:: Problem ::
Up to and including the line containing "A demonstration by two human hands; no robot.", retype each line of the listing below exactly, beginning with the first.

:: Materials provided ::
────

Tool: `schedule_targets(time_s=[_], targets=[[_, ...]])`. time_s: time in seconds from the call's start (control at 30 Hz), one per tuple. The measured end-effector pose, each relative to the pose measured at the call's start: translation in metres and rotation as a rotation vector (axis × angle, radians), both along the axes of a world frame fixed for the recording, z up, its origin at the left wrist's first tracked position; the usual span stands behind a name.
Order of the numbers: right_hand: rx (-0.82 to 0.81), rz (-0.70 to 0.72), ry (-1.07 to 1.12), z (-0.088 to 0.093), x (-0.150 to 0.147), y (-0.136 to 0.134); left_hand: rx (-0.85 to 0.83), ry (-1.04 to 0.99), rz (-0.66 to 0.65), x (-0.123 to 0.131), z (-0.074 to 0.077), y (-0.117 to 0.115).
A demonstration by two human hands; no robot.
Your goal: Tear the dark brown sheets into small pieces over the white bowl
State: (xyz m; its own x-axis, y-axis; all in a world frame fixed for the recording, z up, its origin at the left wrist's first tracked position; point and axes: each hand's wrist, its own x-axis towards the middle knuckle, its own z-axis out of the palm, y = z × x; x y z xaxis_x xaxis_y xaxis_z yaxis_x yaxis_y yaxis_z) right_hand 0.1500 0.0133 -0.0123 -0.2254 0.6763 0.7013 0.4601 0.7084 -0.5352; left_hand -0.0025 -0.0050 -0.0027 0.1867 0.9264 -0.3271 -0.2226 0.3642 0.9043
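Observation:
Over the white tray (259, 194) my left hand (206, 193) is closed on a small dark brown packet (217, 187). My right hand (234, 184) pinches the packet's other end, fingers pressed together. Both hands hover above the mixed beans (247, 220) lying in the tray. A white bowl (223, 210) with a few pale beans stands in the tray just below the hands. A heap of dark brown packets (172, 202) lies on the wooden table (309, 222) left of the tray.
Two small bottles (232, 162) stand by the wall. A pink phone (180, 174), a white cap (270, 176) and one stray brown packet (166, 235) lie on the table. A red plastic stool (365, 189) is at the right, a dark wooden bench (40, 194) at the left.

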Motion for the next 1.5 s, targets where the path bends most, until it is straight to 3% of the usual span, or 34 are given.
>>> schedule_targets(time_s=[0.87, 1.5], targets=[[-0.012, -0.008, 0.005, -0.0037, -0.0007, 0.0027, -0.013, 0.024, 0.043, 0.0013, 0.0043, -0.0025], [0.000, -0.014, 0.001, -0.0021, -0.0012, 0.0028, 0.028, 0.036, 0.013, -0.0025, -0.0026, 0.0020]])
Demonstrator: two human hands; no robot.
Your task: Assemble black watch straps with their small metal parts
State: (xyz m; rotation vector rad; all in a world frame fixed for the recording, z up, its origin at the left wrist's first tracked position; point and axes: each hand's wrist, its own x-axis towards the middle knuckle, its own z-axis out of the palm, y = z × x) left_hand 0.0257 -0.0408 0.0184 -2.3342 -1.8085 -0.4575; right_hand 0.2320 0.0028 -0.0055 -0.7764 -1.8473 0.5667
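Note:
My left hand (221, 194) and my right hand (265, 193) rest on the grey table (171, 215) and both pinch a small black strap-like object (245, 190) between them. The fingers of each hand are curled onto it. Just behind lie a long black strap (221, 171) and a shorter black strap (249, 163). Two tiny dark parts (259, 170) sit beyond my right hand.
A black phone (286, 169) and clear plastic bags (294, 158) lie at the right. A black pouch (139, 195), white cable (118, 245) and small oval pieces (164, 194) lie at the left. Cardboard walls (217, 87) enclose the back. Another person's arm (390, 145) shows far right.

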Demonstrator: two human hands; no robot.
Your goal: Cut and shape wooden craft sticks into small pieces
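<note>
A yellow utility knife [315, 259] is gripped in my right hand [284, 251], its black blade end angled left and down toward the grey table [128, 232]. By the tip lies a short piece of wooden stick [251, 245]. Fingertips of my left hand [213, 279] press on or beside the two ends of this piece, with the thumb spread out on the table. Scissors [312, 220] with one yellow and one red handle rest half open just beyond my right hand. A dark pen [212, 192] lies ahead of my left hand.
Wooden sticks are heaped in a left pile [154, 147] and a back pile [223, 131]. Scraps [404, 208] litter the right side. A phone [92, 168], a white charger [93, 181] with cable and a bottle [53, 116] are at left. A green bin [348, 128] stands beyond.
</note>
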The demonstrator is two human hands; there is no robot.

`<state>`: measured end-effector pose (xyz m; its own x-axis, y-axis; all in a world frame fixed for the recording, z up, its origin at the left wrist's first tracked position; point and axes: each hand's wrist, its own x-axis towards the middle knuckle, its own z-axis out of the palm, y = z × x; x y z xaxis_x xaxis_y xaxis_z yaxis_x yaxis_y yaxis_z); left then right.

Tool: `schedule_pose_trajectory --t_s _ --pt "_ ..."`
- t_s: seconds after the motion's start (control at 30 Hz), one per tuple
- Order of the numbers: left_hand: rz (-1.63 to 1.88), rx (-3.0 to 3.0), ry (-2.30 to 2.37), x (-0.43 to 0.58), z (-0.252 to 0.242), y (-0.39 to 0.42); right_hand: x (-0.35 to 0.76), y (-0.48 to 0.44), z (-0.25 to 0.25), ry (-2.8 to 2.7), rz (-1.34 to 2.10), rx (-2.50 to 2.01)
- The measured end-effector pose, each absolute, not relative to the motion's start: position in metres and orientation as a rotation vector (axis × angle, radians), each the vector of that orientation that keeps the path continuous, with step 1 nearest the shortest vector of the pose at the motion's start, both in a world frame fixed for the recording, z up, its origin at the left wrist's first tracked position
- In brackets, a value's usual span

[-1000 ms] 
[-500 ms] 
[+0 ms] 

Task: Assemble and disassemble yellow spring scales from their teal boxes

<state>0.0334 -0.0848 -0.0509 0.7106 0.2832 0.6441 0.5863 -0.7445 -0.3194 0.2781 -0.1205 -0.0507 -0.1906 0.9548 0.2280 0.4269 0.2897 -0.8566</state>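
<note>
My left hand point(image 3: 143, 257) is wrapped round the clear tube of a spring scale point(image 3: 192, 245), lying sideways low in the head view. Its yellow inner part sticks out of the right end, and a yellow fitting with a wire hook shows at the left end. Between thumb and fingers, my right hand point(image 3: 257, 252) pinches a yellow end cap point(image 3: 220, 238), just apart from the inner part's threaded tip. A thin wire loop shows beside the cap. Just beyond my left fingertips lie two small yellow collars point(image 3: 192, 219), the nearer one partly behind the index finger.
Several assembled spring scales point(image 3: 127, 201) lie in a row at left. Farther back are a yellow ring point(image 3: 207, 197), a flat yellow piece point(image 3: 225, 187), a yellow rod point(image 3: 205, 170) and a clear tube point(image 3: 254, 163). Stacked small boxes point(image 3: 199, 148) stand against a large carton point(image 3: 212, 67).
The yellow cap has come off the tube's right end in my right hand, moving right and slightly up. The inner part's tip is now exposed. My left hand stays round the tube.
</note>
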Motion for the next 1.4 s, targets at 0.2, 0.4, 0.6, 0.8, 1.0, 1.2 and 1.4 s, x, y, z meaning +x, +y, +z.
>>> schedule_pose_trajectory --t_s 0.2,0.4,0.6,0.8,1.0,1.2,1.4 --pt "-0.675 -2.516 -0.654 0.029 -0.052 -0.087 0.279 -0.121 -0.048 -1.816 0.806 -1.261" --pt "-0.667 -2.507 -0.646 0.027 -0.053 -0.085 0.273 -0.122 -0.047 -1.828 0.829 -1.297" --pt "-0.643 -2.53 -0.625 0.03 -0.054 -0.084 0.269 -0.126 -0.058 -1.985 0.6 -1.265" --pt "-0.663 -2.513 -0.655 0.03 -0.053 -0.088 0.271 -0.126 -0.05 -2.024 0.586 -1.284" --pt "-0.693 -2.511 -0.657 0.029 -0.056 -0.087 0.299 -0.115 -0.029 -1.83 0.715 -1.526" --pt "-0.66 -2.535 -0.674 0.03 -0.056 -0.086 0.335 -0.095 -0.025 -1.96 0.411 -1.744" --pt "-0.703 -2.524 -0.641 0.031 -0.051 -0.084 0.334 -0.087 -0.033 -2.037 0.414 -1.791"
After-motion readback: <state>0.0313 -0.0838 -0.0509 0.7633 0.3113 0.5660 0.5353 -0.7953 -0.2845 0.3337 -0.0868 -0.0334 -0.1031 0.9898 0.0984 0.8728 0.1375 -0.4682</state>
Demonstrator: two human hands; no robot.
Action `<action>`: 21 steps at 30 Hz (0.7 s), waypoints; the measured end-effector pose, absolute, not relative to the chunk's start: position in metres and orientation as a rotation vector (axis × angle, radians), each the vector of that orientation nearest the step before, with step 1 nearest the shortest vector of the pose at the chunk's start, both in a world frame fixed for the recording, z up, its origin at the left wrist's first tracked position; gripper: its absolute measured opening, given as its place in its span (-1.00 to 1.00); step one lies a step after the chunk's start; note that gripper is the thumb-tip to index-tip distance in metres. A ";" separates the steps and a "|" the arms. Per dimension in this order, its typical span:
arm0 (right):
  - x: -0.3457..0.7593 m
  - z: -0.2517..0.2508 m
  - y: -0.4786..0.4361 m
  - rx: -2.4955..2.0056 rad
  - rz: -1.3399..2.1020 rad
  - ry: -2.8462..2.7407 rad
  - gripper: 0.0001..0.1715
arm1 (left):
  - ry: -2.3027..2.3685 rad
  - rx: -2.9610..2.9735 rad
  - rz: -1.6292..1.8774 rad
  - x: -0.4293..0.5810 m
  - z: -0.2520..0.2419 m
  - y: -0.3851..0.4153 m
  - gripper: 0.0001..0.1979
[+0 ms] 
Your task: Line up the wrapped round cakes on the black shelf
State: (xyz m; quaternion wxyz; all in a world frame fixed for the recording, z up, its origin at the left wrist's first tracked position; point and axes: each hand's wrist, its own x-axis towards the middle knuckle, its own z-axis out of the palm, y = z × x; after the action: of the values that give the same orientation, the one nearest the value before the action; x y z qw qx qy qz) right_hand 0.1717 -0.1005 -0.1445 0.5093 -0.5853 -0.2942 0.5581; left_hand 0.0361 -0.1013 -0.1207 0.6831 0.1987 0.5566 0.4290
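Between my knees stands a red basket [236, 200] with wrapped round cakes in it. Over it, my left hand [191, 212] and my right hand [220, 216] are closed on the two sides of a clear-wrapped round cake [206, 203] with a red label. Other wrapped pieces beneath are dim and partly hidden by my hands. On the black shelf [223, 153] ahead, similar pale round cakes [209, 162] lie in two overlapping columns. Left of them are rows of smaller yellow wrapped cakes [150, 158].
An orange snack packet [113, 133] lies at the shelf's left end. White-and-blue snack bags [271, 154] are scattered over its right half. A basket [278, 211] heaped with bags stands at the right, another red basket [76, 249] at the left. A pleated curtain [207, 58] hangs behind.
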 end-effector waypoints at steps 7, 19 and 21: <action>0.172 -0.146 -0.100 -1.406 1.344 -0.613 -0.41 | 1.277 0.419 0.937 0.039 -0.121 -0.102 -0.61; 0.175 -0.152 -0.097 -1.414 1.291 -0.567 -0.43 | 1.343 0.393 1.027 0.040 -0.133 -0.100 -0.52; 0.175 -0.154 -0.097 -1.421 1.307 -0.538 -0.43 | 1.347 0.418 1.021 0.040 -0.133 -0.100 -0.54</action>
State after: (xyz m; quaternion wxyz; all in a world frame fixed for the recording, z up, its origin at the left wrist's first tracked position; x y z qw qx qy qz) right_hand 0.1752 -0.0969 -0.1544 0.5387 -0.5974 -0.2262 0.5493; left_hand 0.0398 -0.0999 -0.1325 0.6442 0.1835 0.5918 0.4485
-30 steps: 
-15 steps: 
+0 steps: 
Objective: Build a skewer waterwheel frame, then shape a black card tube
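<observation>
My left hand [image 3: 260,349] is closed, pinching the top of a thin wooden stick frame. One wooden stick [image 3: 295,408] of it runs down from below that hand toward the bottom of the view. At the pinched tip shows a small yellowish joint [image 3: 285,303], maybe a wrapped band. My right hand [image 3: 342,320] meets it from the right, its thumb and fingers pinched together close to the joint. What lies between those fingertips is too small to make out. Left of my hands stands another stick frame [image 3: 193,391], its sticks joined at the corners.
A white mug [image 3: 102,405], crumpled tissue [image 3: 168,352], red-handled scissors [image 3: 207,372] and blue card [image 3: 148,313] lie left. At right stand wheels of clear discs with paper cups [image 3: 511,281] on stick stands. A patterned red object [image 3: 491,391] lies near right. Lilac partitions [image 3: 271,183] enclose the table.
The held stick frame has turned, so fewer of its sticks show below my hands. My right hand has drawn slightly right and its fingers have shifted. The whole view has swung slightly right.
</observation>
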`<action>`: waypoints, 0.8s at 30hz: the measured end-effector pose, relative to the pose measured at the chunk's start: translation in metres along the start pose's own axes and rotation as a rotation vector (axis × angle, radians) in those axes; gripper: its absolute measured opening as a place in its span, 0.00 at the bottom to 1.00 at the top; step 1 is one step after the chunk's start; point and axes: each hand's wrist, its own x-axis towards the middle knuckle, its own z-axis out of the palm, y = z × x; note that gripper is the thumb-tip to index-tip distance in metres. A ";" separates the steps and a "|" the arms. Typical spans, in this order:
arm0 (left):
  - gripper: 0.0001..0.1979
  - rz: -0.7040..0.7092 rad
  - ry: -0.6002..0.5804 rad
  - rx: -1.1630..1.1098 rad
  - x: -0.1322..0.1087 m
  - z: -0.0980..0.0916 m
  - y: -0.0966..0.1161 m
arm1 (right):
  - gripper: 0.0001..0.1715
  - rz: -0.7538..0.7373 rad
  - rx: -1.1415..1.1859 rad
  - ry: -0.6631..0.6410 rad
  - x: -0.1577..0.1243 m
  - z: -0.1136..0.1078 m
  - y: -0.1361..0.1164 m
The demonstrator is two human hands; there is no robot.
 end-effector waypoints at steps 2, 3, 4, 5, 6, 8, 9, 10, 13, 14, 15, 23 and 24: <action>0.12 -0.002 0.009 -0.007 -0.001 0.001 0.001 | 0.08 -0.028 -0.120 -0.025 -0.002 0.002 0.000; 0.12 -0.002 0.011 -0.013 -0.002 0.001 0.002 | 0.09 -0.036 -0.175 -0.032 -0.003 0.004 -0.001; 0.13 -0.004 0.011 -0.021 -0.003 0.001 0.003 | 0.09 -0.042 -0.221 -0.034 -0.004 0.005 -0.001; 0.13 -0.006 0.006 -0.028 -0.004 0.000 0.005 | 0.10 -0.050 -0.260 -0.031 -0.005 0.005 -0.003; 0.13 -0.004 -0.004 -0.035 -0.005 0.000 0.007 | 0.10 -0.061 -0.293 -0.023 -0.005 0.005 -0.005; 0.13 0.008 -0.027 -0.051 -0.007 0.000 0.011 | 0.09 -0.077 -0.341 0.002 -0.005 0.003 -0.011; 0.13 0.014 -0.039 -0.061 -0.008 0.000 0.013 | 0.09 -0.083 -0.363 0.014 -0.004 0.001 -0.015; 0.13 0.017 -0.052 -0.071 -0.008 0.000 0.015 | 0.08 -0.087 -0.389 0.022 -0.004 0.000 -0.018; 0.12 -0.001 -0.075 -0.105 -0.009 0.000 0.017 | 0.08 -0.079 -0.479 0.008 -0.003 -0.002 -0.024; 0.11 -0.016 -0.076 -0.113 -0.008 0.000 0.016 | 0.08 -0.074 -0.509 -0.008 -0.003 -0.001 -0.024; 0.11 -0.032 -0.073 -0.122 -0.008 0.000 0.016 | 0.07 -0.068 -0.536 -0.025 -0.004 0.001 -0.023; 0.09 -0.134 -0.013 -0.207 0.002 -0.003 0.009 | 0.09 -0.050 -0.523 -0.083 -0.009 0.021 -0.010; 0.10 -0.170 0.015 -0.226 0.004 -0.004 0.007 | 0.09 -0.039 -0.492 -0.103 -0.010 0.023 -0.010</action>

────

:: Solution for this problem ::
Tool: `schedule_targets(time_s=[_], targets=[[_, ...]])`. time_s: time in seconds from the call's start (control at 30 Hz), one per tuple. The measured end-effector pose, each relative to the pose measured at the call's start: translation in metres and rotation as a rotation vector (axis × angle, radians), both along the axes of a world frame fixed for the recording, z up, its origin at the left wrist's first tracked position; the usual span stands behind a name.
Order of the numbers: right_hand: rx (-0.82 to 0.81), rz (-0.70 to 0.72), ry (-1.07 to 1.12), z (-0.088 to 0.093), x (-0.150 to 0.147), y (-0.136 to 0.134); left_hand: rx (-0.85 to 0.83), ry (-1.04 to 0.99), rz (-0.66 to 0.65), x (-0.123 to 0.131), z (-0.074 to 0.077), y (-0.117 to 0.115).
A demonstration by two human hands; no robot.

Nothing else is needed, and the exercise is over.